«Padiglioni di Expo 2015 costruiti dalla 'ndrangheta»

Secondo la Dda di Reggio Calabria, gli stand di Cina ed Ecuador andati a società gestite dai clan calabresi

Cristina Bassi

Expo e 'ndrangheta: non si tratta più di un'«ombra» o di «presunte infiltrazioni». Si tratta di cosche calabresi che, attraverso società intestate a prestanome ma di fatto gestite direttamente, costruiscono (tra l'altro) i padiglioni dell'Esposizione universale.

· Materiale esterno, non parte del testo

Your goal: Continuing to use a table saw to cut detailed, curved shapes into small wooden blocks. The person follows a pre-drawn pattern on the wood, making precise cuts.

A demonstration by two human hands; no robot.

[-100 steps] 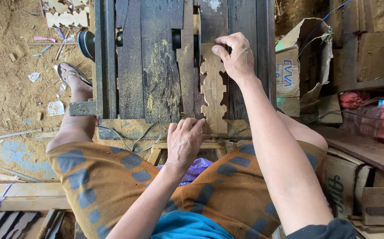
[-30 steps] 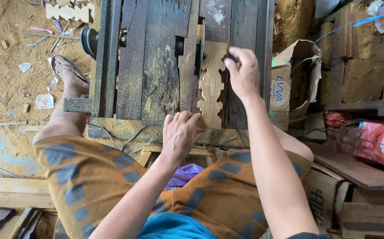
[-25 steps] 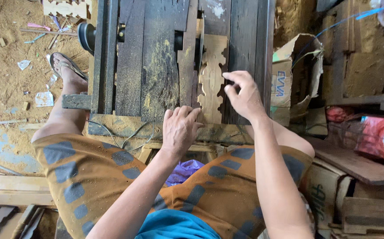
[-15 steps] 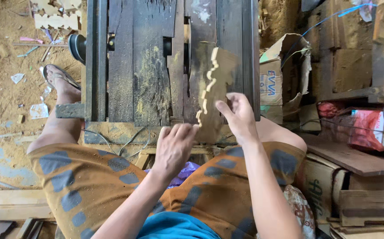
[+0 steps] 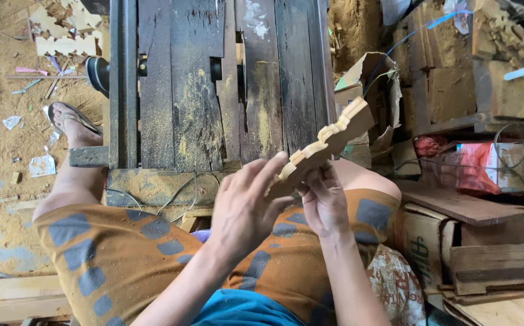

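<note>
A carved wooden strip (image 5: 328, 142) with scalloped edges is lifted off the dark plank saw table (image 5: 195, 90) and held tilted in front of me. My right hand (image 5: 324, 202) grips its near end from below. My left hand (image 5: 247, 208) rests flat against the same near end, fingers spread along the wood. Both hands hover over my lap, which is covered by orange shorts with grey patches (image 5: 129, 259).
Sawdust covers the ground at left, where my sandalled foot (image 5: 68, 118) rests by cut scalloped offcuts (image 5: 62, 36). Cardboard boxes (image 5: 370, 90), wooden blocks (image 5: 449, 90) and planks (image 5: 461, 205) crowd the right side. A black round part (image 5: 97, 72) sticks out at the table's left edge.
The carved strip lay on the table under my right hand; it has been pulled toward me and lifted off. My left hand rose from the table edge to the strip.
</note>
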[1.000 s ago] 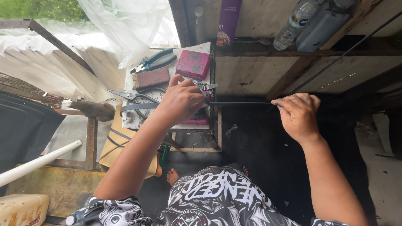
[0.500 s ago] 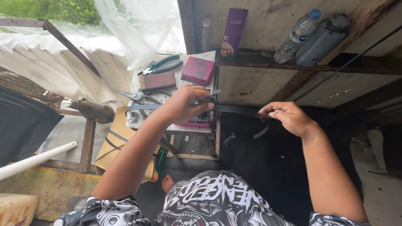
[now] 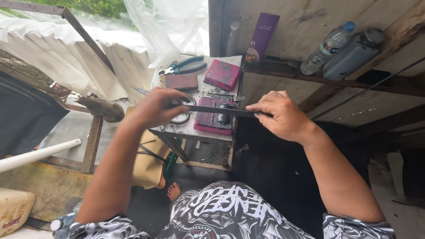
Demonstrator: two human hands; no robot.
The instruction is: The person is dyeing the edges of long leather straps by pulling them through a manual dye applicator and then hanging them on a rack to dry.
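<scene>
Both my hands hold a thin dark strip [image 3: 217, 110], like a flat blade or band, stretched level between them. My left hand [image 3: 157, 106] grips its left end above a small white work table [image 3: 195, 128]. My right hand [image 3: 279, 115] pinches its right end, just off the table's right edge. Under the strip on the table lie a maroon flat block [image 3: 214, 119] with a small dark part on it and a metal ring [image 3: 181, 117].
On the table's far side lie pliers with teal handles [image 3: 183, 66], a brown block [image 3: 181, 82] and a pink block [image 3: 222, 74]. A purple box [image 3: 262, 37], a plastic bottle [image 3: 325, 46] and a dark jug [image 3: 352, 55] rest on a wooden ledge. A white pipe [image 3: 40, 152] is at left.
My right hand has moved left, closer to my left hand and the table, and the strip between them is shorter now. The view has shifted slightly.
</scene>
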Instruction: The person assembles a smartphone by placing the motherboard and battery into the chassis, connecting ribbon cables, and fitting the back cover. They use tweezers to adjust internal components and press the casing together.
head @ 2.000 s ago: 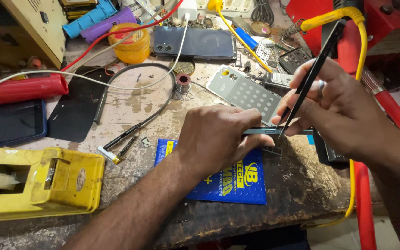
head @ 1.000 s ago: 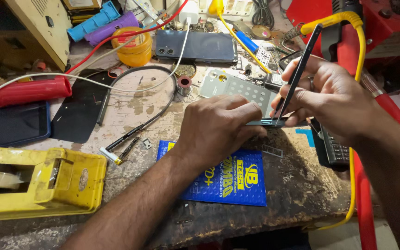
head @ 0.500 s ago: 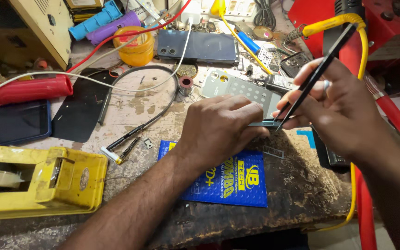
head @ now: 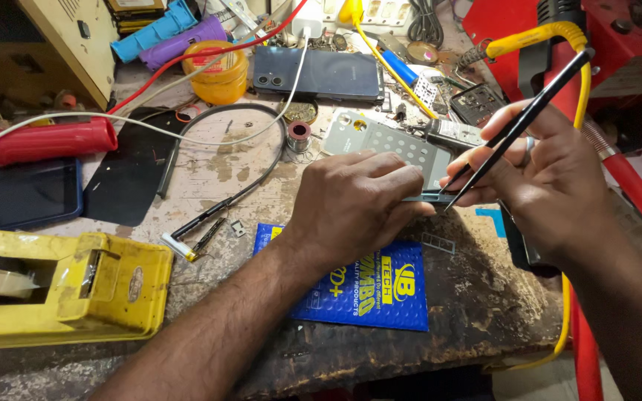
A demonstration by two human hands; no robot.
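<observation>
My left hand lies knuckles-up over the near edge of a grey phone frame and pinches a small flat part against the bench. My right hand grips black tweezers like a pen, their tip down at the small part beside my left fingertips. A blue packet with yellow print lies under my left wrist. The part itself is mostly hidden by my fingers.
A yellow tape dispenser sits at the front left. A dark phone lies at the back, a red tool and dark screen panels at left. Cables, a solder spool and red equipment crowd the worn bench.
My hands stayed together over the phone frame. The tweezers tilted further to the right and the view shifted slightly.
</observation>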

Il mito dell'Expo «mafia free», già scricchiolante, crolla sotto i colpi dell'inchiesta «Rent» della Dda di Reggio Calabria. Che si intreccia con quella di pochi giorni fa della Dda milanese chiamata «Underground». La Guardia di finanza ha eseguito ieri in Calabria, Emilia Romagna e Lombardia un decreto di sequestro per 15 milioni di euro in appartamenti, locali, auto di lusso, moto, autocarri, società, polizze assicurative, conti correnti bancari e postali. I beni sono riconducibili ad alcuni imprenditori del Nord che però sarebbero legati alle cosche di 'ndrangheta Aquino-Coluccio e Piromalli-Bellocco. L'operazione della Dda di Reggio Calabria si è concentrata sulle attività economiche di un'organizzazione criminale calabrese, che grazie ai prestanome lombardi si sarebbe aggiudicata diversi appalti e subappalti per realizzare opere importanti. Tra queste, il padiglione della Cina e quello dell'Ecuador a Expo 2015, il mega centro commerciale di Arese, opere di urbanizzazione e infrastrutture di base per l'Esposizione, lavori per Ferrovie Nord e per il consorzio di Bereguardo, nel Pavese. Le persone citate nel decreto di sequestro sono accusate a vario titolo di associazione di tipo mafioso, riciclaggio, estorsione, induzione alla prostituzione, detenzione illecita di armi da fuoco. La cosca faceva affari anche fuori dai confini nazionali. Sotto la lente degli inquirenti pure i lavori per la costruzione di un complesso turistico-sportivo ad Arges Pitesti e del resort Molivisu, entrambi in Romania, per un valore di 80 milioni di euro di cui 27 a carico dell'Unione europea. Infine di un immobile in Marocco. Molte delle persone coinvolte in questa operazione sono citate nell'ordinanza di custodia cautelare di «Underground» dello scorso 3 ottobre.

Le cosche individuate, che operano nella Locride e nella Piana di Gioia Tauro, individuavano aziende in difficoltà e si offrivano di «salvarle» con grosse somme di denaro, che però provenivano da traffici illeciti. A quel punto le società erano intestate solo di facciata agli imprenditori puliti, ma in realtà erano controllate dai boss. Che anche utilizzando metodi mafiosi riuscivano ad accaparrarsi gli affari migliori. L'inchiesta della Dda di Milano aveva portato all'arresto tra gli altri di Antonio Stefano, considerato il luogotenente del clan Aquino-Coluccio. E del suo referente in Lombardia, l'imprenditore Bergamasco Pierino Zanga, anche lui finito in carcere.

In passato, spiega il procuratore di Catanzaro Nicola Gratteri, «avevo detto che la 'ndrangheta sarebbe arrivata all'Expo 2015. Perché per la 'ndrangheta è un fatto di prestigio essere presente in queste grandi opere. Non è un fatto solo di guadagno».